• [Records to use]:
------------------------------------------------------------
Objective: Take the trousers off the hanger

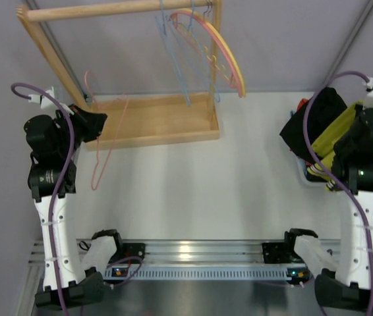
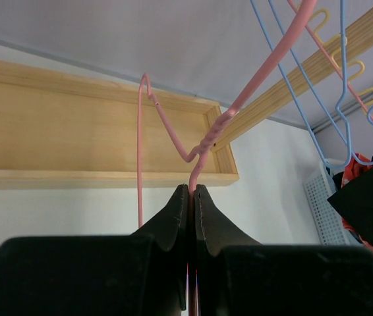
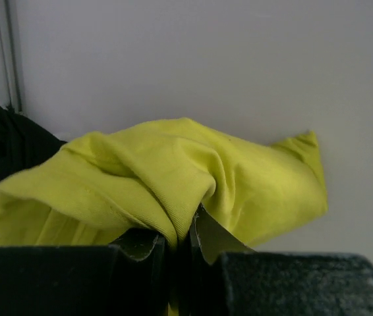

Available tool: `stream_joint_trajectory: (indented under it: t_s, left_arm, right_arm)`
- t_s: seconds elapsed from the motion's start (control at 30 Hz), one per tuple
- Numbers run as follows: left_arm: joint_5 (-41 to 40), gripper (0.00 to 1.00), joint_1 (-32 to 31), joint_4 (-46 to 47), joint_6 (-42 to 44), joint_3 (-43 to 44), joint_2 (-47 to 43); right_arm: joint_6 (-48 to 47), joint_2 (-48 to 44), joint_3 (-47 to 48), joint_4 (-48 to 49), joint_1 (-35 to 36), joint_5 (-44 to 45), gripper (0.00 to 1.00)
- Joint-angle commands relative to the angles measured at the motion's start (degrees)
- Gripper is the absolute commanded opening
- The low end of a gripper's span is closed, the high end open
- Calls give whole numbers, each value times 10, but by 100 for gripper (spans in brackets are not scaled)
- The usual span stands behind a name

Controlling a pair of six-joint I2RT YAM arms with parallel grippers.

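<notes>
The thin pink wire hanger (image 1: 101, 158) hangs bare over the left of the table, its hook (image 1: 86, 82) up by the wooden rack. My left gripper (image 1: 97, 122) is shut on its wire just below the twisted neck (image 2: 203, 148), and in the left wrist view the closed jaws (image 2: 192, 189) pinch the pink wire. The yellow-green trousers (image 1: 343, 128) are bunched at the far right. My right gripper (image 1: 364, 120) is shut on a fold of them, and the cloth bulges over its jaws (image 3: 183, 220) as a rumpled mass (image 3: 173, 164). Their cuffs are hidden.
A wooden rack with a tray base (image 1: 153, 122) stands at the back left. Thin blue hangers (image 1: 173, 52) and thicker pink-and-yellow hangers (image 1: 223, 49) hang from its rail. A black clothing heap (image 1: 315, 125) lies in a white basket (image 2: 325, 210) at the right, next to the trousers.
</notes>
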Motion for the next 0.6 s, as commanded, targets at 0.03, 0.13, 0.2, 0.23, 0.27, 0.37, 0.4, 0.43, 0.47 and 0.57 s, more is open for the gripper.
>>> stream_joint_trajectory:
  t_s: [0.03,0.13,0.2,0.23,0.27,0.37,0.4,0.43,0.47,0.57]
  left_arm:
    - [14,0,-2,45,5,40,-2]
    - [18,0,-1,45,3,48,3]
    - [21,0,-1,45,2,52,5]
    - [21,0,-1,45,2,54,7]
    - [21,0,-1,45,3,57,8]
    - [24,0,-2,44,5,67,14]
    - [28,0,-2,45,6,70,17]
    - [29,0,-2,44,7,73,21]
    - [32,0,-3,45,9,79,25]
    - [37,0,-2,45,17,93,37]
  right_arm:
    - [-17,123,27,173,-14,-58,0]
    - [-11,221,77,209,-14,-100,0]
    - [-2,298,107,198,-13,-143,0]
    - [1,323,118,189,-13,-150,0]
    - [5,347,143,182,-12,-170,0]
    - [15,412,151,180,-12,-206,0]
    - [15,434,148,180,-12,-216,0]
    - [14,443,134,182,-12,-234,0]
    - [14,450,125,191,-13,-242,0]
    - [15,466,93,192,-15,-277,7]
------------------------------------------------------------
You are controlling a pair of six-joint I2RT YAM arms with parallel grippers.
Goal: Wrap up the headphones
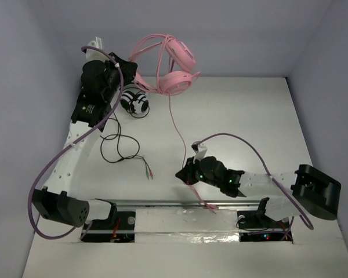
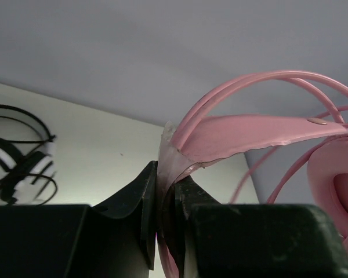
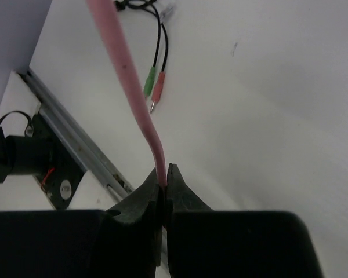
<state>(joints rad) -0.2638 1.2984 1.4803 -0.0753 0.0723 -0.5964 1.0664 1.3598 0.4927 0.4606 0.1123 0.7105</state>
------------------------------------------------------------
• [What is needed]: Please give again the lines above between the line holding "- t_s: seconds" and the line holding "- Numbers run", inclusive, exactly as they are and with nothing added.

• [Answer section]:
- t_s: seconds elapsed from the motion's start (control at 30 Hz), one per tuple
- Numbers run as follows: left_arm: joint_5 (-41 to 40), gripper (0.00 to 1.00), joint_1 (-32 to 31), joint_4 (-46 to 47), joint_6 (-42 to 44), joint_3 (-43 to 44), joint_2 (-47 to 43); right_arm: joint_6 (-48 to 47), joint_2 (-48 to 44), joint_3 (-47 to 48), joint_4 (-48 to 49), joint_1 (-35 to 36), joint_5 (-44 to 45), gripper (0.00 to 1.00)

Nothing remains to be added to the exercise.